O visual abstrato do jogo – o rosto do menino é sem expressão, o mundo é afiadamente estilizado – sugere que os artistas foram capazes de realizar sua visão completamente. Isso é uma vantagem em relação a uma série de jogos que se esforçam em direção ao realismo e cujo visual tende a ficar ultrapassado mais rapidamente assim que algo mais fotorrealista aparece.

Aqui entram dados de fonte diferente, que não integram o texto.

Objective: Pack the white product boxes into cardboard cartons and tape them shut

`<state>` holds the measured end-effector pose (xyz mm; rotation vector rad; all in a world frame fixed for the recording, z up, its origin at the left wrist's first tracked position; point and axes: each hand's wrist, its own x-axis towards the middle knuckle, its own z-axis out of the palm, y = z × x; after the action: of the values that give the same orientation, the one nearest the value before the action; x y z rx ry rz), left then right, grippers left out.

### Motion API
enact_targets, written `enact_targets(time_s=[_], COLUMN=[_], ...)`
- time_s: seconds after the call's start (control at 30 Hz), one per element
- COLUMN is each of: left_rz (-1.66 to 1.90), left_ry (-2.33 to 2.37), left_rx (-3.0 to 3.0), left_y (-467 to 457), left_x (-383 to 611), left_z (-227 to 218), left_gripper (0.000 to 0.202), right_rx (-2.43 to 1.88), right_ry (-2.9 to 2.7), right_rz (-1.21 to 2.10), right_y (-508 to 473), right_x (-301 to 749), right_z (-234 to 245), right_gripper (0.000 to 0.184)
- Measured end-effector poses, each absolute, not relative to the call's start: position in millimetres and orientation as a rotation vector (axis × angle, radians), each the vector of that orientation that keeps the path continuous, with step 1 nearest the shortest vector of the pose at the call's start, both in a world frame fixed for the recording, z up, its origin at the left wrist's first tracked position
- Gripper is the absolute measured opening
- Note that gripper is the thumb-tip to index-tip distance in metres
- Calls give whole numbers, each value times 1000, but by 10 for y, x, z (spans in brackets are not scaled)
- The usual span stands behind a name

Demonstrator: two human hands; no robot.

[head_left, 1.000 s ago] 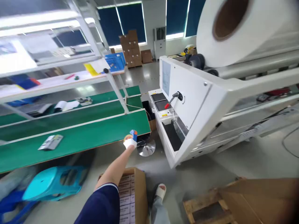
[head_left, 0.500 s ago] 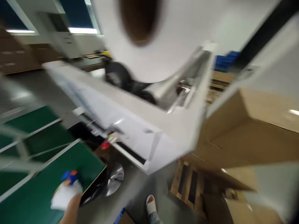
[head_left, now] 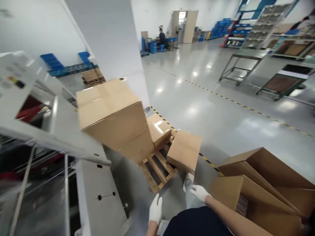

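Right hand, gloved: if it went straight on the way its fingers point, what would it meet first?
The right hand points up-left toward the small cardboard box leaning at the wooden pallet; probably that box first, though depth is unclear.

1. Left hand [head_left: 156, 209], white-gloved, fingers extended, holds nothing; positioned low beside the grey machine cabinet [head_left: 98, 193].
2. Right hand [head_left: 199, 193], gloved and empty, near the open carton [head_left: 261, 190].
3. Wooden pallet [head_left: 157, 167] carries stacked cardboard boxes [head_left: 115, 118].
4. Small box [head_left: 184, 150] rests tilted at the pallet's edge.
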<state>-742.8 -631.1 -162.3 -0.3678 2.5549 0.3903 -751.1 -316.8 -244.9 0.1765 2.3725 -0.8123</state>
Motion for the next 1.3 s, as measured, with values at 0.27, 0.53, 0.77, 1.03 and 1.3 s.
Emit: enact_targets(time_s=[0.27,0.53,0.77,1.03,1.3], left_rz=[75,-173,-141,57,-147], left_ry=[2354,2432,2363,2237,1981], left_rx=[101,789,1338,1405,1031], left_y=[-4704,-3389,-2440,-2245,-1653], left_x=[-8989,-11163,-12806,-13309,-13918], left_z=[-2502,-3248,-4758,-5281,-4999], left_gripper=[70,69,68,80,48], right_rx=[415,152,109,220,476], right_ry=[2374,2720,2951,2914,2550], right_rz=[-736,-718,-750,-721,-719], right_y=[-1509,-936,-771,-830,-461], right_x=[-8307,-10036,-11721,-12082,-12652], right_z=[-3019,-3812,-5003,-5369,-5209], right_gripper=[71,70,67,69,38])
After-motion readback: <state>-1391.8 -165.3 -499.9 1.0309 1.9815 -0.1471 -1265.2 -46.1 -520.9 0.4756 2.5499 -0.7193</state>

O que começa como algo semelhante a “Limbo” logo se torna mais estranho e mais variado por volta do momento em que você encontra as pessoas que sofreram lavagem cerebral. Uma nova ondulação é introduzida quando você descobre que sob certas circunstâncias o garoto pode tomar controle de algumas das pessoas dignas de pena ao redor dele. Isso faz um contraponto incrivelmente surreal ao temor de ser perseguido latente durante o jogo. Apressado pela exuberante trilha sonora ambiental, sempre senti um empurrãozinho do ambiente me seduzindo para a próxima visão de deter os olhos.
Nenhuma palavra é dita
A animação dos personagens é soberba, contida e ainda assim graciosamente fluida. Ver o garoto parado arqueando seus ombros me lembrou de assistir a um mímico realizando seu ato.
Para um jogo em que nem uma palavra sequer é dita, “Inside” comunica um senso penetrante de horror sem em nenhum momento recorrer a sustos fáceis. É uma peça de clima, uma série de ambientes construídos com expertise cujo grau de estranheza cresce progressivamente. O jogo abre espaço para o jogador imaginar o que será que está acontecendo mesmo enquanto gera um senso de contínua descoberta.
A sequência final de “Inside” é tão fascinante quanto qualquer outra que joguei desde “Soma” ou “The Magic Circle”. Tem a espécie de reviravolta da fortuna que você esperaria encontrar em um filme de Lars Von Trier. O jogo é uma procissão de pontos de exclamação imponentes e ameaçadores. É arte visionária.